# Nested Bowls



## JerrySambrook (Sep 10, 2010)

Here is a set of nested Oak Burl Bowls. The largest is 14+ inches across.
And yes, the very center coring did go into some blanks.
They are all finished with Mahoneys Finish


----------



## Lenny (Sep 10, 2010)

Wow! Those are freakin' awesome! 
Can't wait to see the pens! Get back to work ... :biggrin:


----------



## greenmtnguy (Sep 10, 2010)

Looking good Jerry. Well done.


----------



## holmqer (Sep 10, 2010)

Those bowls look oddly familiar!


----------



## Jim15 (Sep 10, 2010)

Awesome bowls.


----------



## phillywood (Sep 10, 2010)

Jerry, those look beautiful. I never thought of oak burl looking like that. I like the nesting too. BTW, do they turn any different when you work with the regular oak like is their any trick you have to consider in order no to ruin the burl?

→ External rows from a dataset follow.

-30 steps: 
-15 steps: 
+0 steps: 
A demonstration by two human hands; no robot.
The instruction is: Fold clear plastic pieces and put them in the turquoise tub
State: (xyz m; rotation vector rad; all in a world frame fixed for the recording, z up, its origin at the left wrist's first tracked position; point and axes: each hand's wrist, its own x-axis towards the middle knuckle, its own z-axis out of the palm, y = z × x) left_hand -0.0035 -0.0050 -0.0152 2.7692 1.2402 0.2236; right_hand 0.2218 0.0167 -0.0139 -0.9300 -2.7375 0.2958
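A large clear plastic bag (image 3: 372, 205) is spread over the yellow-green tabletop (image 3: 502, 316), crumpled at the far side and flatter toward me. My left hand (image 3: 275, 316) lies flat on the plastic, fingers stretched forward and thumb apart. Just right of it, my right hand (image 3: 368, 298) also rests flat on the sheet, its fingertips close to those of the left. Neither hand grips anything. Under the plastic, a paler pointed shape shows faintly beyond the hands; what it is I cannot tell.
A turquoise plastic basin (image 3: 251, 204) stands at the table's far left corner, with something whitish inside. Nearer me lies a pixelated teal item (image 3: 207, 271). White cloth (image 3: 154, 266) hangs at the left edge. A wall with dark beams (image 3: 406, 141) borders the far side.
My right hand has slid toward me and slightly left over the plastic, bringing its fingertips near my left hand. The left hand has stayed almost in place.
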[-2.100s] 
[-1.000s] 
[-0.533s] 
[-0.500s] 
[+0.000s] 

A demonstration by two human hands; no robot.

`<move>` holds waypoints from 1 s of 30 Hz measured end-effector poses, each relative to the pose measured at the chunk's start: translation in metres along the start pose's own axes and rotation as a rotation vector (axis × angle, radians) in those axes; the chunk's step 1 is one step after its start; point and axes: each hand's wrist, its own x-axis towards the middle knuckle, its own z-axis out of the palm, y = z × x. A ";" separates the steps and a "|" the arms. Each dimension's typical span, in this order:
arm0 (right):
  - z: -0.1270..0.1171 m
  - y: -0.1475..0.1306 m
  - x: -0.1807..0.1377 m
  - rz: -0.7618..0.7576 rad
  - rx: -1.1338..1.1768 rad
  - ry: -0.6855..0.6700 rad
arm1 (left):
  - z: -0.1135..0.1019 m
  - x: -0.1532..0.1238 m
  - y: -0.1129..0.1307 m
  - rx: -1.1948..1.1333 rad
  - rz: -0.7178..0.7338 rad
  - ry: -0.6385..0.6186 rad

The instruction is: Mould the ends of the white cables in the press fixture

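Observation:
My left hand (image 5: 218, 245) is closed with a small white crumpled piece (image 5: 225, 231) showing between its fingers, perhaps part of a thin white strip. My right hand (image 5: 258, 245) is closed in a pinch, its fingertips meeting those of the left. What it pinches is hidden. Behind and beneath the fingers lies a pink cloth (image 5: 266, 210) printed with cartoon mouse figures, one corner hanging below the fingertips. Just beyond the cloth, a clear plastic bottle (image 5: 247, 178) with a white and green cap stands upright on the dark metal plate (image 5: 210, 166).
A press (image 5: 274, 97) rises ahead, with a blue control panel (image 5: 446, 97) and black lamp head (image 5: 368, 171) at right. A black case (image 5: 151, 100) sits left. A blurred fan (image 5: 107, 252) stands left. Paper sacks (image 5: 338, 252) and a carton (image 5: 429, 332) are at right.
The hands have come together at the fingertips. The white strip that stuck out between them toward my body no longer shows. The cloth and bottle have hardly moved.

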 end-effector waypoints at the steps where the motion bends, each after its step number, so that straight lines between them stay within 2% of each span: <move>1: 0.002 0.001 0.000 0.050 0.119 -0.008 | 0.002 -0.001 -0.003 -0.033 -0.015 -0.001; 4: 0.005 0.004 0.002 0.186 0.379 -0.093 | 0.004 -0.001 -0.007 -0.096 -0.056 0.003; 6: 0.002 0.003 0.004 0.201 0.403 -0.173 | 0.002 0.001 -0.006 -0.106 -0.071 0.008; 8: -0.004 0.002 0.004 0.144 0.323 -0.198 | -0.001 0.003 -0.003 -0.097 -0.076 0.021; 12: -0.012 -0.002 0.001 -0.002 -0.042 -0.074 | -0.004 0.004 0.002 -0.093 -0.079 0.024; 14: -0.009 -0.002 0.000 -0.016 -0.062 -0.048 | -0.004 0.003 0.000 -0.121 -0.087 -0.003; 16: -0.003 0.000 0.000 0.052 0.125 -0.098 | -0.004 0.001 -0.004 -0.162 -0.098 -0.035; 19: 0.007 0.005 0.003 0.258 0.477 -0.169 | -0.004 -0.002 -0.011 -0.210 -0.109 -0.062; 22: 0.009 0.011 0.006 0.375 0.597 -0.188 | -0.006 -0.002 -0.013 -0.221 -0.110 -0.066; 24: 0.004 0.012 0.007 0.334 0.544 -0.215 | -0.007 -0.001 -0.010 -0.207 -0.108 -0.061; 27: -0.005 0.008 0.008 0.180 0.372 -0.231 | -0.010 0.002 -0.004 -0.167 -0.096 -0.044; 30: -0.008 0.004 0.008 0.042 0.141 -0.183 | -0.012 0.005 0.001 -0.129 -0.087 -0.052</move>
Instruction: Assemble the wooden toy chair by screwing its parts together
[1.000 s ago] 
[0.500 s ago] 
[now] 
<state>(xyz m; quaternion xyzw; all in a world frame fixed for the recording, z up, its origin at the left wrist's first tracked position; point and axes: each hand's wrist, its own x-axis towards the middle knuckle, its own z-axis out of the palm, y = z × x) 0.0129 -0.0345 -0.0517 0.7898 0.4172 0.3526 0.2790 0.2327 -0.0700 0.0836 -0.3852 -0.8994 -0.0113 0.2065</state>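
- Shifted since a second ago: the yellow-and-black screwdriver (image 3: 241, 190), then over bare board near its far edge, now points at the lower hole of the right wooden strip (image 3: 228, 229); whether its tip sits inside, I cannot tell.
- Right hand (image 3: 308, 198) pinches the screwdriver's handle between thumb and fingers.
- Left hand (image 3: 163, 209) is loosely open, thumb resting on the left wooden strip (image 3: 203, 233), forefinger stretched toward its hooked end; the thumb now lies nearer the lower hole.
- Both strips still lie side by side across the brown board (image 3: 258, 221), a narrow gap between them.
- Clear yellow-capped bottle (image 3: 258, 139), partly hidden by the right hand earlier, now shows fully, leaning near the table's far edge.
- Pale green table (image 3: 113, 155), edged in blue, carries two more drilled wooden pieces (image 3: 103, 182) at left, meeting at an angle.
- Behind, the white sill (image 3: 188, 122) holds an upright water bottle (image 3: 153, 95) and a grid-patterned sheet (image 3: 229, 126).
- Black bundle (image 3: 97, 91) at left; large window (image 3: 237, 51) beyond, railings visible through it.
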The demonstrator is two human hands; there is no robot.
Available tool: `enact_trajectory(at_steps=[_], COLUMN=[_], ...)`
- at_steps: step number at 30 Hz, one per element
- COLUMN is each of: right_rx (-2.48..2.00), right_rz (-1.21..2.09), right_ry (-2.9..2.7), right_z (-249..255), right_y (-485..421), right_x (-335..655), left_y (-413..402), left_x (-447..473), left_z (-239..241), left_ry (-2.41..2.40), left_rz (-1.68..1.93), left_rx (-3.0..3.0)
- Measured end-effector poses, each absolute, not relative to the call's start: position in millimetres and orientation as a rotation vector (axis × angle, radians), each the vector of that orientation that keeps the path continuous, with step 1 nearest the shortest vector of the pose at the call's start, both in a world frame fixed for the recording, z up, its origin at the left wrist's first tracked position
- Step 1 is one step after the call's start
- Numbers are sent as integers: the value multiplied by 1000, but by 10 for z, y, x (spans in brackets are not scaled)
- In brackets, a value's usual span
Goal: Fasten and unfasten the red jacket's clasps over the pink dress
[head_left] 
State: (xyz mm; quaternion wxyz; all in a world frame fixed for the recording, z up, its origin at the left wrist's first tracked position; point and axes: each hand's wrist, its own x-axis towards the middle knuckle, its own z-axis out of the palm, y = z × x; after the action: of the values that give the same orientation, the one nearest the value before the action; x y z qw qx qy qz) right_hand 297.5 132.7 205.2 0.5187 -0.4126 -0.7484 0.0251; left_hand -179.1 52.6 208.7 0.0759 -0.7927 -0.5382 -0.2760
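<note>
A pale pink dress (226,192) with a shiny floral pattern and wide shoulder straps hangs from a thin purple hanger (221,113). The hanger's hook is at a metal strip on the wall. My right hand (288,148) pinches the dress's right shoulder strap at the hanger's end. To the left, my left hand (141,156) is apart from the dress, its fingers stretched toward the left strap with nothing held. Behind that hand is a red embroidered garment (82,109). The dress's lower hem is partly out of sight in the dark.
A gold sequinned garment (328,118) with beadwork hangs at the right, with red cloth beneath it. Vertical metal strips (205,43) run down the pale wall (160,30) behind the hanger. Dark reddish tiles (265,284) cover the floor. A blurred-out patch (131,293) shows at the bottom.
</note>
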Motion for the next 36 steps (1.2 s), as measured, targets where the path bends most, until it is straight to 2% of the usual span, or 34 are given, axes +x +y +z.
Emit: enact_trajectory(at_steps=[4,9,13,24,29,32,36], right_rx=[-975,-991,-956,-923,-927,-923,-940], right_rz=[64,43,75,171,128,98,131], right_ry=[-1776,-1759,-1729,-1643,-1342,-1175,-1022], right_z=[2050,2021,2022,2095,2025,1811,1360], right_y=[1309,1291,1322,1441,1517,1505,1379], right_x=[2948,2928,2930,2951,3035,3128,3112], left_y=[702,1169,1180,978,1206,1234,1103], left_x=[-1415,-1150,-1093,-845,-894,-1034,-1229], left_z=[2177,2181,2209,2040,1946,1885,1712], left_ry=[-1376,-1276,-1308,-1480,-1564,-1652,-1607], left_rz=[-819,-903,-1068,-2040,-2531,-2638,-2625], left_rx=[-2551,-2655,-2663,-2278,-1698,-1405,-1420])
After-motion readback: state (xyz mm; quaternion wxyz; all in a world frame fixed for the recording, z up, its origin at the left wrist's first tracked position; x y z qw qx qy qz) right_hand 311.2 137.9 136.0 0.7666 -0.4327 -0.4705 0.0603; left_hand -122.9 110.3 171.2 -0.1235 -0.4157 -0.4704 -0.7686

BTW, I hope I caught you soon enough. can you take a pick of the bank before you turn it so I can add to the IAP wood chart as fr other alt. for the blank Identification? that's is if is not too much trouble, please?


----------



## rjwolfe3 (Sep 10, 2010)

Very nice! I love nested bowls and your Oak Burl is awesome!


----------



## Dustygoose (Sep 11, 2010)

WOW!!  Beautiful


----------



## mrcook4570 (Sep 11, 2010)

Gorgeous wood.  Very nice set of bowls!


----------



## broitblat (Sep 12, 2010)

Stunning figure and great looking results.

  -Barry


----------



## MartinPens (Nov 25, 2010)

JerrySambrook said:
			
		

> Here is a set of nested Oak Burl Bowls. The largest is 14+ inches across.
> And yes, the very center coring did go into some blanks.
> They are all finished with Mahoneys Finish



I didn't see that you have mentioned the bowl saver you are using. What is your method/system?


----------



## ctubbs (Nov 26, 2010)

Great job and beautiful wood.
Charles


----------



## Woodnknots (Nov 26, 2010)

very nice work!  I'm picking up a large hickory burl from one of my dad's friends when I get back home for the holidays.  Hope I can do something close to this!


----------